O Boletim Focus é elaborado a partir de pesquisa com mais de 100 instituições financeiras e traz também projeções para os anos seguintes. Para 2027, a estimativa passou de 3,99% para 4%, e para 2028, subiu de 3,60% para 3,61%. A previsão para 2029 segue estável em 3,50%.
Desde o início de 2025, com a adoção do sistema de meta contínua, o Banco Central busca manter a inflação em 3%, aceitando variações entre 1,50% e 4,50%. Índices acima desse limite preocupam o mercado e podem afetar o poder de compra da população, sobretudo a parcela que recebe salários mais baixos.
A inflação de março, divulgada pelo IBGE, já refletiu o impacto dos preços internacionais altos, registrando 0,88% no mês, acima das expectativas do mercado financeiro.

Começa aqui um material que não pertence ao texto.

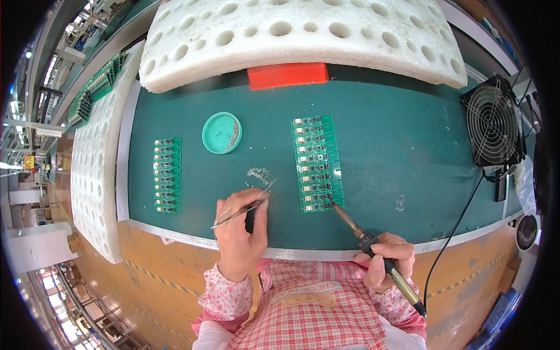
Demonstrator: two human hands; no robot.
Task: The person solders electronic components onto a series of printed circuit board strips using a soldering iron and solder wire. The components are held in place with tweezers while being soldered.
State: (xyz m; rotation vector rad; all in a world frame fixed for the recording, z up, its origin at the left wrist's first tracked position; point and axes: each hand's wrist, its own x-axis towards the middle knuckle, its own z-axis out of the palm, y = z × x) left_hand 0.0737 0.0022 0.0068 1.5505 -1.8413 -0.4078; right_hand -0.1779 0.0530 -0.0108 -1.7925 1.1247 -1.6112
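Observation:
My right hand (389,258) is closed round the handle of a soldering iron (364,238). The iron's tip meets the lower right part of a green circuit board panel (318,166), made of several strips with white and black components. My left hand (242,227) pinches a pair of metal tweezers (240,213), whose points reach up and right, apart from the panel. Just above the tweezers, small bright bits (258,174) lie scattered on the green mat. A second circuit board panel (168,175) lies flat farther left.
A round green dish (220,134) holds small dark bits. Behind it are a red box (288,76) and a large white foam block (303,44) with holes. Another foam block (93,169) at left bears upright boards (96,87). A black fan (493,122) and a cable (452,230) are at right.

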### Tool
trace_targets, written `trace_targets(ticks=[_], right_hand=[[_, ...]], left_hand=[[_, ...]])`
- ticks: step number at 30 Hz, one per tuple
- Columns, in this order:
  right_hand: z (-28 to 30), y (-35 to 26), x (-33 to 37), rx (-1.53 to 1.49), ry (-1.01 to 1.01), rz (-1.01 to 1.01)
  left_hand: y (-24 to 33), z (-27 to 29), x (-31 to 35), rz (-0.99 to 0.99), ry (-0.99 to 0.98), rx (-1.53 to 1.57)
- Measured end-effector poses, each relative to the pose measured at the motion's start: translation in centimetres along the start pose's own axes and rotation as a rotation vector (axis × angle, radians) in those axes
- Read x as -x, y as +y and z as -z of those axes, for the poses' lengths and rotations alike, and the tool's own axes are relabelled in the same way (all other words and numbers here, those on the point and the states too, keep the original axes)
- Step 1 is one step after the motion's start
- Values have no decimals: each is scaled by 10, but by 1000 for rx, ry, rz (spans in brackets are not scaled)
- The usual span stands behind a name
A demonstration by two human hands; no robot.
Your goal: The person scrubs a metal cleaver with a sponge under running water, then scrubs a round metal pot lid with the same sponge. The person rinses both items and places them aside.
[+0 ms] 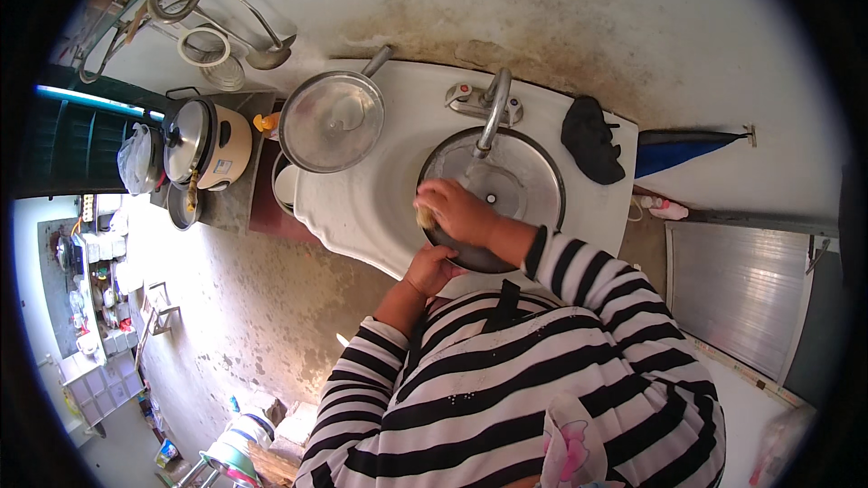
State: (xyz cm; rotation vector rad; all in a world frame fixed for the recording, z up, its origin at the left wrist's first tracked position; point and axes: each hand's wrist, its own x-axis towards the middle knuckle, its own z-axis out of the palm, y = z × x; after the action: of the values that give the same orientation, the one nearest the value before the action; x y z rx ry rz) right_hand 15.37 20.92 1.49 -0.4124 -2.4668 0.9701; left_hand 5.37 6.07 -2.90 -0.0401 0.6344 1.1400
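So the person in the black-and-white striped top is bent over a white sink (380, 208), and sitting in the basin is a big round metal pan (520, 185), right under the metal tap (491, 108). The right hand (457, 210) is down on the pan's near-left rim, fingers curled tight around a small yellowish scrubber (425, 217) and pressing it on the metal. The left hand (432, 269) is just below, at the pan's near edge, fingers bent around the rim as far as I can make out, though the underside is hidden. On the sink's left part there's a metal frying pan (332, 121) with its handle pointing up toward the wall. Further left, a cream rice cooker (206, 140) with a shiny lid sits on a small grey surface (237, 203). A black cloth (592, 137) is lying on the right side of the sink, well apart from the hands.
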Motion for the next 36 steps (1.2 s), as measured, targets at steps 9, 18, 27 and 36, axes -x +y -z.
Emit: trace_targets(ticks=[9,18,27,36], right_hand=[[65,83,24,568,46,-469],[-10,3,28,134,-70,-21],[54,12,48,-15,-272,-280],[50,-30,69,118,-158,-5]], left_hand=[[0,1,11,-193,179,-142],[5,2,1,-128,133,-9],[17,-16,17,-94,283,-107],[32,-53,27,-145,251,-120]])
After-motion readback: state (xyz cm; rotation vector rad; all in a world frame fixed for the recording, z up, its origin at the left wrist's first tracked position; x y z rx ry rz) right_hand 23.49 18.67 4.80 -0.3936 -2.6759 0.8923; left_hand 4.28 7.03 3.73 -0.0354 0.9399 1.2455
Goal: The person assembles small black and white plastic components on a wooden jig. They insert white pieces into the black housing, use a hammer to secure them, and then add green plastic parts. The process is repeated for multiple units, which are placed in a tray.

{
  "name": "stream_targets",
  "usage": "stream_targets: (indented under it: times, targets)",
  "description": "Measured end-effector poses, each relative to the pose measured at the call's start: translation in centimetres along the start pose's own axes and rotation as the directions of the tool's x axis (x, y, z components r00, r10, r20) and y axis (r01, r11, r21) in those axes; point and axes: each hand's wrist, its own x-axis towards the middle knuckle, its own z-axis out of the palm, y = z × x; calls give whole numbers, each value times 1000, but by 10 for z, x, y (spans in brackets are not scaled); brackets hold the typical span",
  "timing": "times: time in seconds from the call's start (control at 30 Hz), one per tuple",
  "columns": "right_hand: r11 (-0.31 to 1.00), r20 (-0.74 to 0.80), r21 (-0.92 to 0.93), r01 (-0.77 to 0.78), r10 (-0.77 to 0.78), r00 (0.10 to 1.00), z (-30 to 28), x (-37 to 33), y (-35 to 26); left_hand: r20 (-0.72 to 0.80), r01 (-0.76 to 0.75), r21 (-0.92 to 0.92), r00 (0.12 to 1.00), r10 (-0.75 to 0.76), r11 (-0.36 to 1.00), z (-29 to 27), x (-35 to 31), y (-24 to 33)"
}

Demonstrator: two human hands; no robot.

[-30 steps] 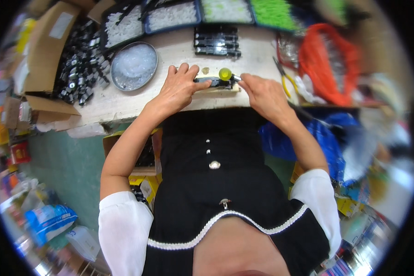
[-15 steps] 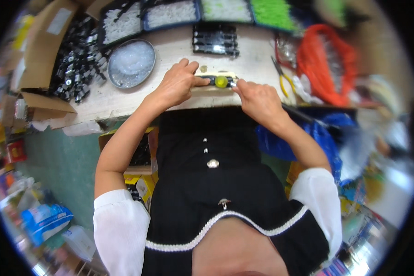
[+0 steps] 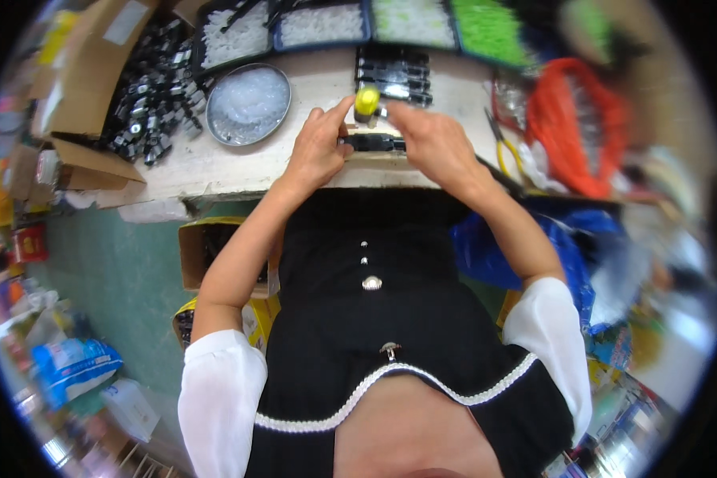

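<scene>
My right hand (image 3: 438, 142) grips a small mallet (image 3: 366, 102) by its silver shaft; its head is dark with a round yellow end. The head is raised over the far side of a slim black part (image 3: 374, 143), apart from it. That part lies lengthwise on a pale block (image 3: 365, 154) near the bench's front edge. At its left end my left hand (image 3: 319, 150) has the thumb against it, with the forefinger stretched out towards the mallet head. Several similar black pieces (image 3: 393, 76) lie in a stack just beyond.
A round metal dish (image 3: 247, 140) of clear small pieces stands left, by a heap of black parts (image 3: 153, 103) and a cardboard box (image 3: 95, 72). Trays of white (image 3: 323, 28) and green pieces (image 3: 486, 32) line the back. Yellow-handled pliers (image 3: 508, 157) and a red bag (image 3: 546, 111) are right.
The mallet head has lifted off the black part, away from me, with my right hand. My left thumb still rests at the part's left end. The whole view has shifted slightly.
</scene>
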Motion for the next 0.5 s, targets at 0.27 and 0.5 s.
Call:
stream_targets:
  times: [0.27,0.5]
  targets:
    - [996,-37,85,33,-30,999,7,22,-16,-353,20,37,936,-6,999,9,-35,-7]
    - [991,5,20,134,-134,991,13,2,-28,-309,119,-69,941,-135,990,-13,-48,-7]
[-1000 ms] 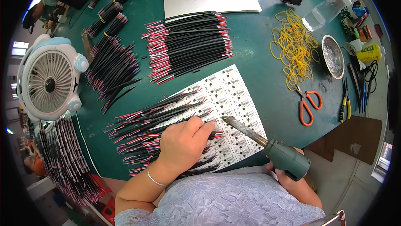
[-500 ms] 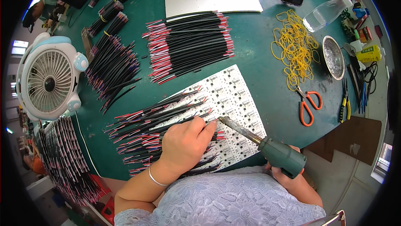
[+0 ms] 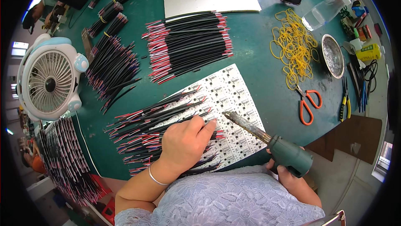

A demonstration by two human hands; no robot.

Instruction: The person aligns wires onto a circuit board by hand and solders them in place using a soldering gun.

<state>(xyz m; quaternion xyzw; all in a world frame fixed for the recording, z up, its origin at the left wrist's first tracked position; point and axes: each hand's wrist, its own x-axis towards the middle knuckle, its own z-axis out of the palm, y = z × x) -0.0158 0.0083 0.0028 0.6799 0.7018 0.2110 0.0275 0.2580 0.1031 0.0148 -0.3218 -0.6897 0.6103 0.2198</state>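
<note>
My left hand (image 3: 186, 142) is closed over a white sheet of small circuit boards (image 3: 234, 96), its thumb and forefinger pressed together. What they pinch is hidden beneath the fingers. Black cables (image 3: 167, 111) with red, white and blue wire ends lie across the sheet's left part and run under this hand. On the right, my right hand (image 3: 288, 178) grips a green soldering gun (image 3: 288, 155), partly hidden behind the handle. The gun's metal tip hangs over the boards, a short way right of my left fingertips and apart from them.
Beyond the sheet lies a row of black cables (image 3: 190, 46); more cables (image 3: 112, 63) are heaped near a fan (image 3: 50, 84) at left. Yellow rubber bands (image 3: 292, 46), orange-handled scissors (image 3: 307, 105), a metal bowl (image 3: 333, 57), pliers (image 3: 345, 101) and a clear bottle (image 3: 326, 12) are at right.
The soldering gun and my right hand have shifted to the right, drawing the tip away from my left fingertips. My left hand has stayed almost in place.
</note>
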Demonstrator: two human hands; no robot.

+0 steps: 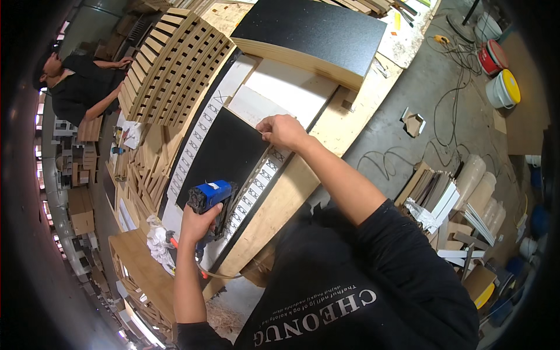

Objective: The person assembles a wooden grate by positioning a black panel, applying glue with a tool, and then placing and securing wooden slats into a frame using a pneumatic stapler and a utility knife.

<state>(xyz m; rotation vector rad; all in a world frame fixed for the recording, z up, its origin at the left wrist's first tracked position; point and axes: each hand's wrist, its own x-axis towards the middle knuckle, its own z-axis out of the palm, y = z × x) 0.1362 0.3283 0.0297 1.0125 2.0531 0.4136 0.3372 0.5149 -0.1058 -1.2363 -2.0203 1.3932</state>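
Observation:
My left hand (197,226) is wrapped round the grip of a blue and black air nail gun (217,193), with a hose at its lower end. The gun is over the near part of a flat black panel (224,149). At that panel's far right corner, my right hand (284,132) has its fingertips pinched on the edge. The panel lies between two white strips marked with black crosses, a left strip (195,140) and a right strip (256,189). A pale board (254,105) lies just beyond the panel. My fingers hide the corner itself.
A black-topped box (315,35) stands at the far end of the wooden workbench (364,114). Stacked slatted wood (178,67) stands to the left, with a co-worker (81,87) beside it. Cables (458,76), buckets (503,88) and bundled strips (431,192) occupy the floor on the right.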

Apesar da alta nas projeções de inflação, o mercado manteve a expectativa de redução gradual da taxa de juros. A Selic está atualmente em 14,75% ao ano, após o primeiro corte em quase dois anos autorizado pelo Banco Central na semana passada. Para o final de 2026, a expectativa é que a taxa caia para 12,50% ao ano, chegando a 10,50% em 2027 e 10% em 2028.
As projeções para o crescimento do Produto Interno Bruto (PIB) também foram mantidas. Para 2026, a previsão segue em 1,85%, enquanto para 2027 permanece em 1,8%. O resultado oficial do PIB de 2024, divulgado pelo IBGE, mostrou alta de 2,3%.
Quanto à taxa de câmbio, a expectativa foi ligeiramente reduzida. Para o final deste ano, a projeção passou de R$ 5,40 para R$ 5,37 por dólar, e para o fechamento de 2027, de R$ 5,45 para R$ 5,40.
O mercado monitora atentamente os efeitos da guerra no Oriente Médio e as decisões do Banco Central para ajustar suas projeções econômicas nos próximos meses.